#### PROBLEM TO SOLVE:
Pick out the lines below that contain the string "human" and copy them all.

Recorded data
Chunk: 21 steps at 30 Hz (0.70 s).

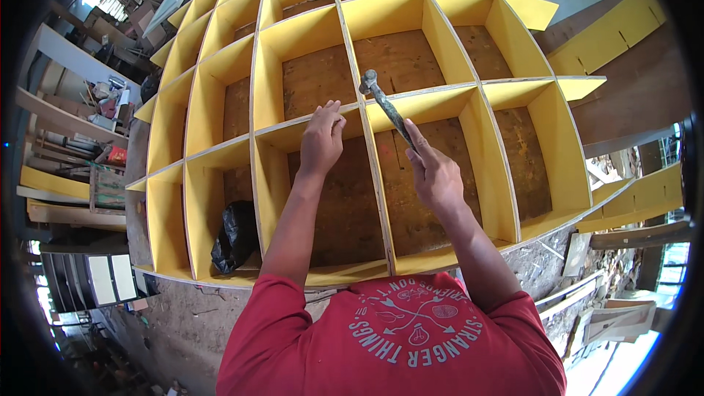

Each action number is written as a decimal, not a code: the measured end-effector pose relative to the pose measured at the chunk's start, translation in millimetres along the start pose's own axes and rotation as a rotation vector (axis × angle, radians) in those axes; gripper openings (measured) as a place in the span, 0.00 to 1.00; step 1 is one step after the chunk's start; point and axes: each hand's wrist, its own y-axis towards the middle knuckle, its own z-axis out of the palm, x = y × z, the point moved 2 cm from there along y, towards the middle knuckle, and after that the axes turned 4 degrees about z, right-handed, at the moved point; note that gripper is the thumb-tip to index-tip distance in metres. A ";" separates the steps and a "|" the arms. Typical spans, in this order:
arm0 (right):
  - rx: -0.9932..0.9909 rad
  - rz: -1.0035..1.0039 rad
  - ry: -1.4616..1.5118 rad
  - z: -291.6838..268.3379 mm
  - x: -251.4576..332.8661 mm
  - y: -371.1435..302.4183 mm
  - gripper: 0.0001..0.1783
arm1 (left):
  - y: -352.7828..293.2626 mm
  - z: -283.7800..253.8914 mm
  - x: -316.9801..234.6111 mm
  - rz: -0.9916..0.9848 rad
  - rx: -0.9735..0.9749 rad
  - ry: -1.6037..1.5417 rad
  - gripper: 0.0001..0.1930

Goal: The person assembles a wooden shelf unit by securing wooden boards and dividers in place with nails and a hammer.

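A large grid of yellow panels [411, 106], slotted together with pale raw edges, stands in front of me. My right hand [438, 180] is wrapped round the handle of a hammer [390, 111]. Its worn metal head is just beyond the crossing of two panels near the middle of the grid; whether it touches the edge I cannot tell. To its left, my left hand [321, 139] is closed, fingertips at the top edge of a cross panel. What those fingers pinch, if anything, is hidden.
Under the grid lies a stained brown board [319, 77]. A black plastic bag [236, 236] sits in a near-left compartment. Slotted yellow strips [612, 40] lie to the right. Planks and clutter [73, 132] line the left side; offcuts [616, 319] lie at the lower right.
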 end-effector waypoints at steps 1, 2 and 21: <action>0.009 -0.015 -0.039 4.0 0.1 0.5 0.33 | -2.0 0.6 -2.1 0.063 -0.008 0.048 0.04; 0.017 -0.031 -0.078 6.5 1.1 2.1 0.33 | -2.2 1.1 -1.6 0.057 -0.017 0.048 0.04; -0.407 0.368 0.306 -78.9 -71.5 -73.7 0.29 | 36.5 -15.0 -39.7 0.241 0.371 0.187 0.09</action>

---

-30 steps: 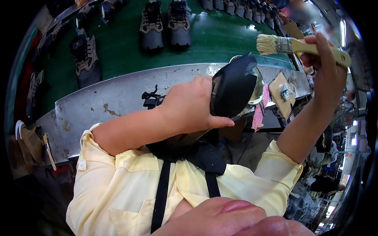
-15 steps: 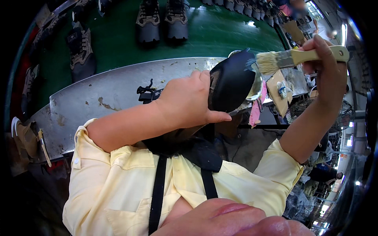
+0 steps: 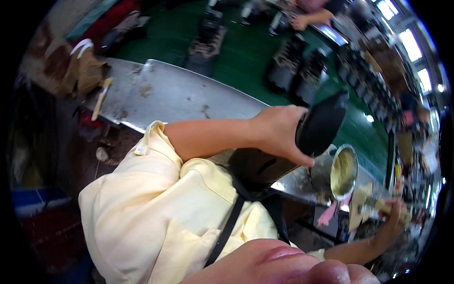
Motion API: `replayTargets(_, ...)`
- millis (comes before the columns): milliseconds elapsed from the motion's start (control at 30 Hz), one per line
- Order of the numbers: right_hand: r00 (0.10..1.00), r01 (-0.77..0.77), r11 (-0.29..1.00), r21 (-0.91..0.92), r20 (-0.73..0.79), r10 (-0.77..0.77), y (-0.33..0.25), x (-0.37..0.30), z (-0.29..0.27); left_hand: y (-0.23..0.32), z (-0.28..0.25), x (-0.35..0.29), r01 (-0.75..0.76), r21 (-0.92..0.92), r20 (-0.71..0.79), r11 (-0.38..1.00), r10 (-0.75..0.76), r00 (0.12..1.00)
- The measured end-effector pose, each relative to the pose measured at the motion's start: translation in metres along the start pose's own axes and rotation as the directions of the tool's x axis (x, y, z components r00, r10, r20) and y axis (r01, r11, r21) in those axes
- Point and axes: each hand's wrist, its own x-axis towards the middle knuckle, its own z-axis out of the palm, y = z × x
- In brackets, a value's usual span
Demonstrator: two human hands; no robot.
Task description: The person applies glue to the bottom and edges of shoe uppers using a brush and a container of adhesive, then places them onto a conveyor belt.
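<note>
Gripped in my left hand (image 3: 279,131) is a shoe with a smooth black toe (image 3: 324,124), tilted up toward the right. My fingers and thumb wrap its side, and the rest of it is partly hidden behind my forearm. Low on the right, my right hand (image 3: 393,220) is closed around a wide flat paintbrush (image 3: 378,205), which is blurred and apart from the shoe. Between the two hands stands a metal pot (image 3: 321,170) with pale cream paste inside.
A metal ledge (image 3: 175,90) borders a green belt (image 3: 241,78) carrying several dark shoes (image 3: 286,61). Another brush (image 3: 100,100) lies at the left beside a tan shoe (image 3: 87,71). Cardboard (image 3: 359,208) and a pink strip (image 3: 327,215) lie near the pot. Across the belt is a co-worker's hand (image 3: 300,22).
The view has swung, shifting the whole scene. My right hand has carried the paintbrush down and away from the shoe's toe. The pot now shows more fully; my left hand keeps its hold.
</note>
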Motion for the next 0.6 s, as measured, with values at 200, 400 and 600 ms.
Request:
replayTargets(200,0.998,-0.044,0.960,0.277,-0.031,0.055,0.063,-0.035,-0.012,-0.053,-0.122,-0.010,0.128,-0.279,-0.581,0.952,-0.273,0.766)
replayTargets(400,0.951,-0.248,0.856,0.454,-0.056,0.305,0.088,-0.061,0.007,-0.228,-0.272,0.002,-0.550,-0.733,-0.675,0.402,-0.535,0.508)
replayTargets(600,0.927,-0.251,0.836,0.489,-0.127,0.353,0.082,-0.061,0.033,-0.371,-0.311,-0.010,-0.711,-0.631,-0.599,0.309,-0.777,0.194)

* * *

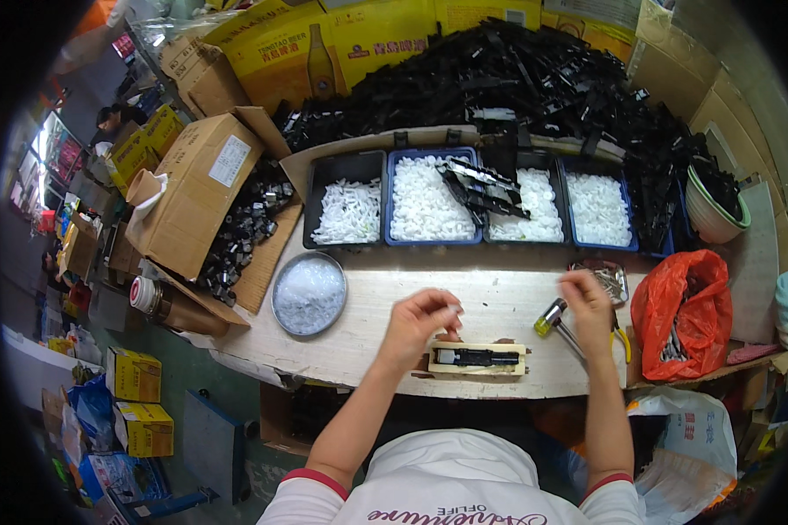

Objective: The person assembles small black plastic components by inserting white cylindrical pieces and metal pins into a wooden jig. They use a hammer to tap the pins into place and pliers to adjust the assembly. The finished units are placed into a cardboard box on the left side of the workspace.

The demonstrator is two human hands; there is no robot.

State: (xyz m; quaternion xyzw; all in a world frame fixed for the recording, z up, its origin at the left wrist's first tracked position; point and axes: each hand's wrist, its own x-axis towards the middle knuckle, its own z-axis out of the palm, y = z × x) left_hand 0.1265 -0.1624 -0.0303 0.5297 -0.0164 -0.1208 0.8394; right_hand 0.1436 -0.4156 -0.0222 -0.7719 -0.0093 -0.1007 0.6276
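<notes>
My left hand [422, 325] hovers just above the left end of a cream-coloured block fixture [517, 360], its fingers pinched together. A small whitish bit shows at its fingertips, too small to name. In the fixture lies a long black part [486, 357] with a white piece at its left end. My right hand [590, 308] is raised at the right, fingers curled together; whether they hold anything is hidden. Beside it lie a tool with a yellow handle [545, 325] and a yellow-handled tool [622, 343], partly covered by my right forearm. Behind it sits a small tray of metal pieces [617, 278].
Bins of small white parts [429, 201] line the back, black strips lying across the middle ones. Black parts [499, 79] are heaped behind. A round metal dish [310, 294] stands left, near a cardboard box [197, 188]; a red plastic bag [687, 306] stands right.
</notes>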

#### RESULT OF THE TASK:
Demonstrator: two human hands; no robot.
The demonstrator is two human hands; there is no robot.

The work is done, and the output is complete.